What the task requires> Repeat the listing that follows character for character, omitting images.

Input material>
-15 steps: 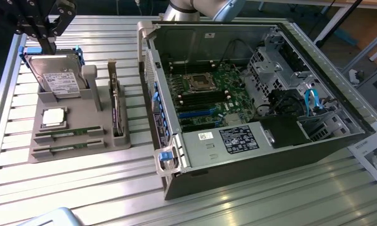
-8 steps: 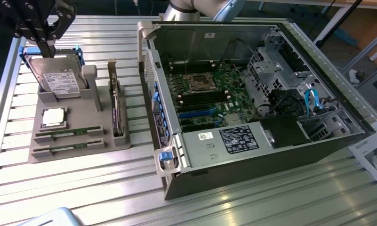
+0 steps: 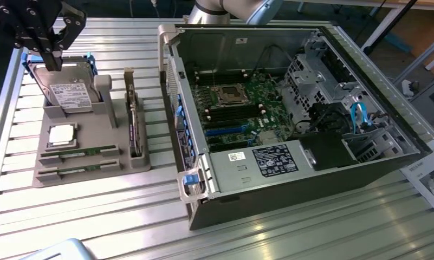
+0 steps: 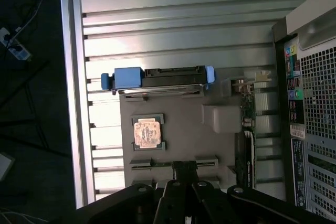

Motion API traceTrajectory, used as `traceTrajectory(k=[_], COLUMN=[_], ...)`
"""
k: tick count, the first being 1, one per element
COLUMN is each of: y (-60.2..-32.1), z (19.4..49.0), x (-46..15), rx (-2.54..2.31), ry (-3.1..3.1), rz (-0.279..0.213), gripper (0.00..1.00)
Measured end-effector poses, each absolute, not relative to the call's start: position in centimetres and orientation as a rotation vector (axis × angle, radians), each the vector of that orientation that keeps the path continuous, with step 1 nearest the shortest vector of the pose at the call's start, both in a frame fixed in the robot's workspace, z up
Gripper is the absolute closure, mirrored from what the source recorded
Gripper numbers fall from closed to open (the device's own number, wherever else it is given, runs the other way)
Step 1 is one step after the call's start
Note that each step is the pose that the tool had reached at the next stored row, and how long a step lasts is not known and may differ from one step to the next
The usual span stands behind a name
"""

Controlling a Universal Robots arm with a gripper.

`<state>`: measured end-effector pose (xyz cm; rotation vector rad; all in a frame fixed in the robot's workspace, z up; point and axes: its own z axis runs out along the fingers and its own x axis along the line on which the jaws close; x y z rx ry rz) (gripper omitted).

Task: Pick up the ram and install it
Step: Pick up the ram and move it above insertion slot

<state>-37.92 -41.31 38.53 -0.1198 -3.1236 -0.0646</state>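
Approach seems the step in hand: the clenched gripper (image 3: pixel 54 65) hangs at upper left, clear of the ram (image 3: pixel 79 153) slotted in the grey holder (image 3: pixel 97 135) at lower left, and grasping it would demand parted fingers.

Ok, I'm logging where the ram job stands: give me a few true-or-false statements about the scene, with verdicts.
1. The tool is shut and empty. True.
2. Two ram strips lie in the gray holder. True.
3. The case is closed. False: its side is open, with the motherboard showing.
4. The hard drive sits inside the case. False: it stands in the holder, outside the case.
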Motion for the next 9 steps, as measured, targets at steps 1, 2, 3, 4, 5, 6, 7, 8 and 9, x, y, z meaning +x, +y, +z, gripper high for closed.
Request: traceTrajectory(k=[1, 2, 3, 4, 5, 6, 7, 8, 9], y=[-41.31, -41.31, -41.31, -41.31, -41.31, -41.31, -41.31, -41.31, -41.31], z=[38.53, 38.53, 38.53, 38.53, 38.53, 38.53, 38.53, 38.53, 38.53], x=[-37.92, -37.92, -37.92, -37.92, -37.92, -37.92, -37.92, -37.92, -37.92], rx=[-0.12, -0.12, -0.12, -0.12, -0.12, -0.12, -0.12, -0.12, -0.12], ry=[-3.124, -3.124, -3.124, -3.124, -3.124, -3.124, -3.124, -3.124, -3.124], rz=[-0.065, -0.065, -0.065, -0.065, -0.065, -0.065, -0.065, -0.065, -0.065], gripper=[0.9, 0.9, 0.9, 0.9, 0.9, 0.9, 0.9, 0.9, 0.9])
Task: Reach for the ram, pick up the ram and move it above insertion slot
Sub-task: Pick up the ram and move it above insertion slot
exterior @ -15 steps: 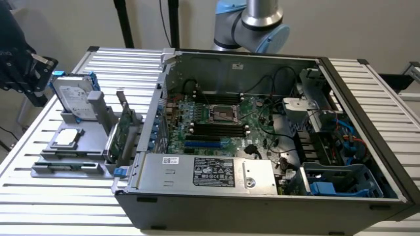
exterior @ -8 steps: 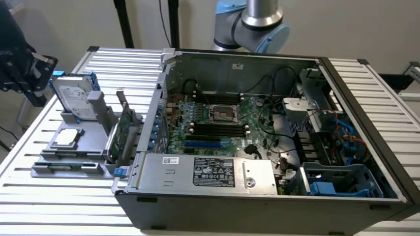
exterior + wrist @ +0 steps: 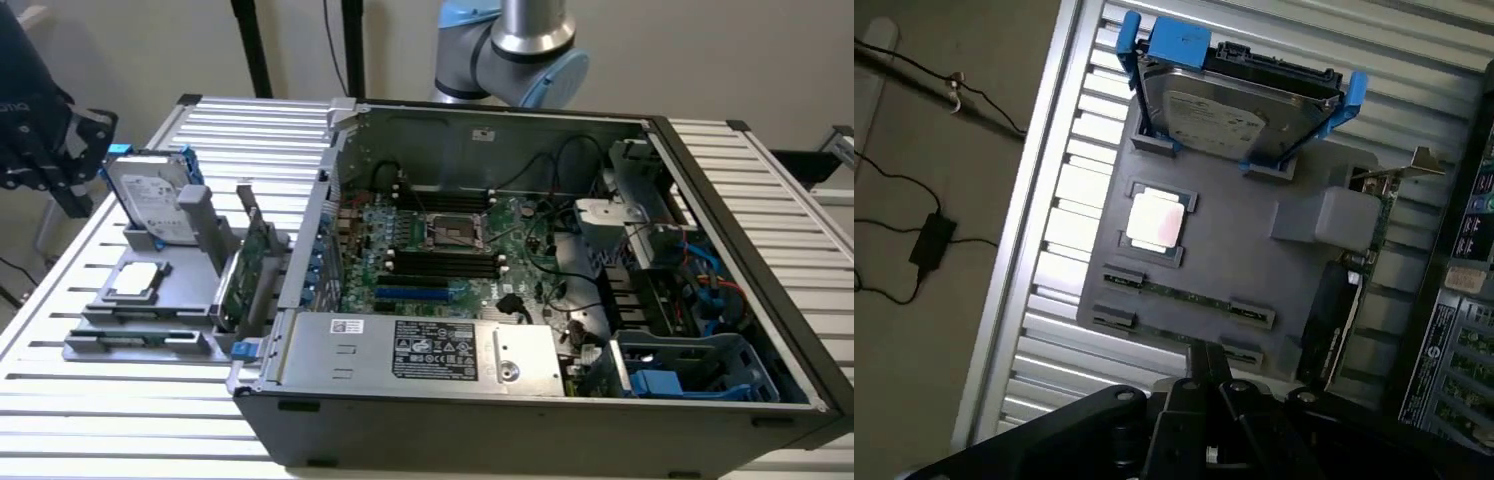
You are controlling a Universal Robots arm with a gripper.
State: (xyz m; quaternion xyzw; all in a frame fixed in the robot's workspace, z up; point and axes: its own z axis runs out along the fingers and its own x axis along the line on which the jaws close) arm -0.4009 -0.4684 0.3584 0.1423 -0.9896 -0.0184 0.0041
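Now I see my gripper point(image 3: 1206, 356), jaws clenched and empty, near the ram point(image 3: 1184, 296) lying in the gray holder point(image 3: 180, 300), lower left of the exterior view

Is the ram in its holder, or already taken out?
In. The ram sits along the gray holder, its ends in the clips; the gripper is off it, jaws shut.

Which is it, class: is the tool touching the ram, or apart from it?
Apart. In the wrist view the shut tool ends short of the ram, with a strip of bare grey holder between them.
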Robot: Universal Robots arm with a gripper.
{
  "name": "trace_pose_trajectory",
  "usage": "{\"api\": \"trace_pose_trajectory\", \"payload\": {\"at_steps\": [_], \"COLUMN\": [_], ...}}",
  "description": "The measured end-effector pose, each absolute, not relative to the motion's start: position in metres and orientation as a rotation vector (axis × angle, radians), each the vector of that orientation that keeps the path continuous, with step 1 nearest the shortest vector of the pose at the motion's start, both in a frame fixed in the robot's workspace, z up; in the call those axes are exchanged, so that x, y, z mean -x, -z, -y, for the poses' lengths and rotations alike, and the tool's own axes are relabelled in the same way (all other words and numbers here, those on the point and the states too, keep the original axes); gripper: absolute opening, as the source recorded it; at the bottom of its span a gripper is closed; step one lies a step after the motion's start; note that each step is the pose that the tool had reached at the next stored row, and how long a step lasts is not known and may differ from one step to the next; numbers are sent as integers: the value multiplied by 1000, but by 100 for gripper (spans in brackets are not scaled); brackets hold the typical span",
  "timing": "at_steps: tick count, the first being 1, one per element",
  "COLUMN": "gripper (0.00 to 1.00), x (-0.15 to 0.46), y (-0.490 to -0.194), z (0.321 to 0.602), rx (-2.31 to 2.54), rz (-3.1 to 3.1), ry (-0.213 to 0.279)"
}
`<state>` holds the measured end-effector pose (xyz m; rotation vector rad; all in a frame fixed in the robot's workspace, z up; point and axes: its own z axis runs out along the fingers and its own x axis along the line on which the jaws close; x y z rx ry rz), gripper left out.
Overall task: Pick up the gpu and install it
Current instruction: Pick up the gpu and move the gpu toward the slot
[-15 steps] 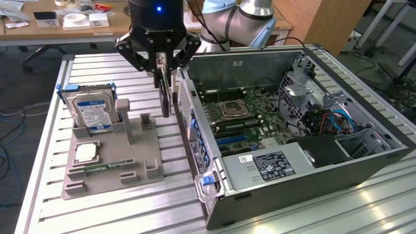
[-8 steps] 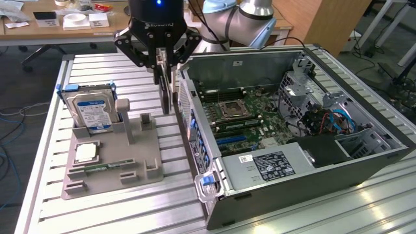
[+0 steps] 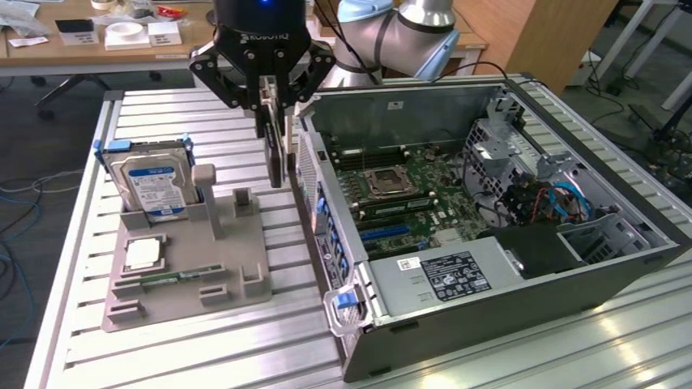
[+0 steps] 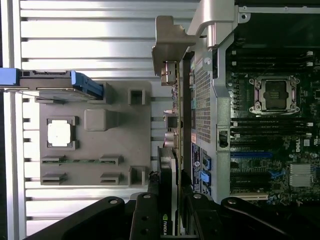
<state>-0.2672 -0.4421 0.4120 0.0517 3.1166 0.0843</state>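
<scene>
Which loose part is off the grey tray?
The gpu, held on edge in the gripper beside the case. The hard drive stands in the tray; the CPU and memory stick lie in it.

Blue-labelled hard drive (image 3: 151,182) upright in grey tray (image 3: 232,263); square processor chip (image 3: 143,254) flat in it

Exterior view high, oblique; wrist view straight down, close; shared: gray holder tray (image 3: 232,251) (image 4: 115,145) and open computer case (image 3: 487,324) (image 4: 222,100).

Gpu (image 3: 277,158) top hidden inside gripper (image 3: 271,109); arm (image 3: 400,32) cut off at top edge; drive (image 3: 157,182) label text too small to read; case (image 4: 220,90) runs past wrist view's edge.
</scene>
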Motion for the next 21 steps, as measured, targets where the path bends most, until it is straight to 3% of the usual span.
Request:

Output of the task>
-15 steps: 
-8 steps: 
+0 steps: 
+0 steps: 

Motion API traceTrajectory, used as `traceTrajectory(k=[_], COLUMN=[_], ...)`
"""
k: tick count, the first being 1, one per element
COLUMN is each of: y (-60.2..-32.1), z (19.4..49.0), x (-46..15), rx (-2.54..2.31), ry (-3.1..3.1), rz (-0.279..0.213), gripper (0.00..1.00)
Measured end-effector poses, each absolute, not relative to the call's start: position in centimetres and orientation as a rotation vector (axis × angle, radians), each the vector of that orientation that keeps the path continuous, with step 1 nearest the shortest vector of the pose at the call's start, both in a frame fixed in the robot's workspace, z up
Gripper is the absolute closure, mirrored from what the source recorded
Gripper numbers fall from closed to open (the device's own number, wherever else it is given, runs the other way)
Step 1 is one step after the call's start
Note that each step is the pose that the tool had reached at the next stored row, and how long a step lasts is not known and may differ from one step to the next
The usual span stands behind a name
"""

Controlling a Universal Robots arm with a gripper.

`<state>`: measured end-effector pose (xyz cm; rotation vector rad; all in a frame fixed in the robot's workspace, z up; point and axes: its own z axis runs out along the fingers and its own x axis along the line on which the jaws close; x y z rx ry rz) (gripper omitted).

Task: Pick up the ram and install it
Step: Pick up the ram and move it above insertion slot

<state>-37.92 -41.31 38.53 -0.1198 -3.1236 -0.0646</state>
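Approach seems the step in hand: the clenched gripper (image 3: pixel 54 65) hangs at upper left, clear of the ram (image 3: pixel 79 153) slotted in the grey holder (image 3: pixel 97 135) at lower left, and grasping it would demand parted fingers.

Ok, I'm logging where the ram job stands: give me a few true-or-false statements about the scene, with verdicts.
1. The tool is shut and empty. True.
2. Two ram strips lie in the gray holder. True.
3. The case is closed. False: its side is open, with the motherboard showing.
4. The hard drive sits inside the case. False: it stands in the holder, outside the case.
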Motion for the next 9 steps, as measured, targets at steps 1, 2, 3, 4, 5, 6, 7, 8 and 9, x, y, z meaning +x, +y, +z, gripper high for closed.
Request: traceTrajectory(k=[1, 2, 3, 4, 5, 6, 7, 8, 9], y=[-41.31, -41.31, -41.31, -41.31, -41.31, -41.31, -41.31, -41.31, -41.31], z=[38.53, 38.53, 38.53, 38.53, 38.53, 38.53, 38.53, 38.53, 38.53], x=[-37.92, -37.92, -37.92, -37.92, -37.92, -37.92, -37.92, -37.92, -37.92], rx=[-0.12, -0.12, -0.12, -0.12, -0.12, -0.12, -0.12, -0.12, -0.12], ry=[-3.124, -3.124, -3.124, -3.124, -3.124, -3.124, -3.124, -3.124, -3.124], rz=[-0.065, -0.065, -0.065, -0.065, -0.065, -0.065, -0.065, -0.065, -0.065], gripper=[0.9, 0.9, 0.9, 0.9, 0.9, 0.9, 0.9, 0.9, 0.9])
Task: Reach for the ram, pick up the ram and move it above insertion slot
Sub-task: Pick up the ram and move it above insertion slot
exterior @ -15 steps: 
exterior @ -8 steps: 
exterior + wrist @ +0 steps: 
You are controlling a Universal Robots arm with a gripper.
State: (xyz m; quaternion xyzw; all in a frame fixed in the robot's workspace, z up; point and axes: its own z axis runs out along the fingers and its own x axis along the line on which the jaws close) arm -0.4009 -0.4684 0.3584 0.1423 -0.9896 -0.0184 0.0041
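Now I see my gripper point(image 3: 1206, 356), jaws clenched and empty, near the ram point(image 3: 1184, 296) lying in the gray holder point(image 3: 180, 300), lower left of the exterior view

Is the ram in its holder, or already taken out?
In. The ram sits along the gray holder, its ends in the clips; the gripper is off it, jaws shut.

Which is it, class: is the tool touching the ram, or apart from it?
Apart. In the wrist view the shut tool ends short of the ram, with a strip of bare grey holder between them.
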Robot: Universal Robots arm with a gripper.
{
  "name": "trace_pose_trajectory",
  "usage": "{\"api\": \"trace_pose_trajectory\", \"payload\": {\"at_steps\": [_], \"COLUMN\": [_], ...}}",
  "description": "The measured end-effector pose, each absolute, not relative to the motion's start: position in metres and orientation as a rotation vector (axis × angle, radians), each the vector of that orientation that keeps the path continuous, with step 1 nearest the shortest vector of the pose at the motion's start, both in a frame fixed in the robot's workspace, z up; in the call those axes are exchanged, so that x, y, z mean -x, -z, -y, for the poses' lengths and rotations alike, and the tool's own axes are relabelled in the same way (all other words and numbers here, those on the point and the states too, keep the original axes); gripper: absolute opening, as the source recorded it; at the bottom of its span a gripper is closed; step one lies a step after the motion's start; note that each step is the pose that the tool had reached at the next stored row, and how long a step lasts is not known and may differ from one step to the next; numbers are sent as integers: the value multiplied by 1000, but by 100 for gripper (spans in brackets are not scaled); brackets hold the typical span",
  "timing": "at_steps: tick count, the first being 1, one per element",
  "COLUMN": "gripper (0.00 to 1.00), x (-0.15 to 0.46), y (-0.490 to -0.194), z (0.321 to 0.602), rx (-2.31 to 2.54), rz (-3.1 to 3.1), ry (-0.213 to 0.279)"
}
`<state>` holds the measured end-effector pose (xyz m; rotation vector rad; all in a frame fixed in the robot's workspace, z up; point and axes: its own z axis runs out along the fingers and its own x axis along the line on which the jaws close; x y z rx ry rz), gripper left out.
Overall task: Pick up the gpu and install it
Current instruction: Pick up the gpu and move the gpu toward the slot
[-15 steps] 
[-8 steps] 
[+0 steps] 
[+0 steps] 
<state>-0.2672 -0.4421 0.4120 0.0517 3.1166 0.0843</state>
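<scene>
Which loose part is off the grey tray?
The gpu, held on edge in the gripper beside the case. The hard drive stands in the tray; the CPU and memory stick lie in it.

Blue-labelled hard drive (image 3: 151,182) upright in grey tray (image 3: 232,263); square processor chip (image 3: 143,254) flat in it

Exterior view high, oblique; wrist view straight down, close; shared: gray holder tray (image 3: 232,251) (image 4: 115,145) and open computer case (image 3: 487,324) (image 4: 222,100).

Gpu (image 3: 277,158) top hidden inside gripper (image 3: 271,109); arm (image 3: 400,32) cut off at top edge; drive (image 3: 157,182) label text too small to read; case (image 4: 220,90) runs past wrist view's edge.
</scene>
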Motion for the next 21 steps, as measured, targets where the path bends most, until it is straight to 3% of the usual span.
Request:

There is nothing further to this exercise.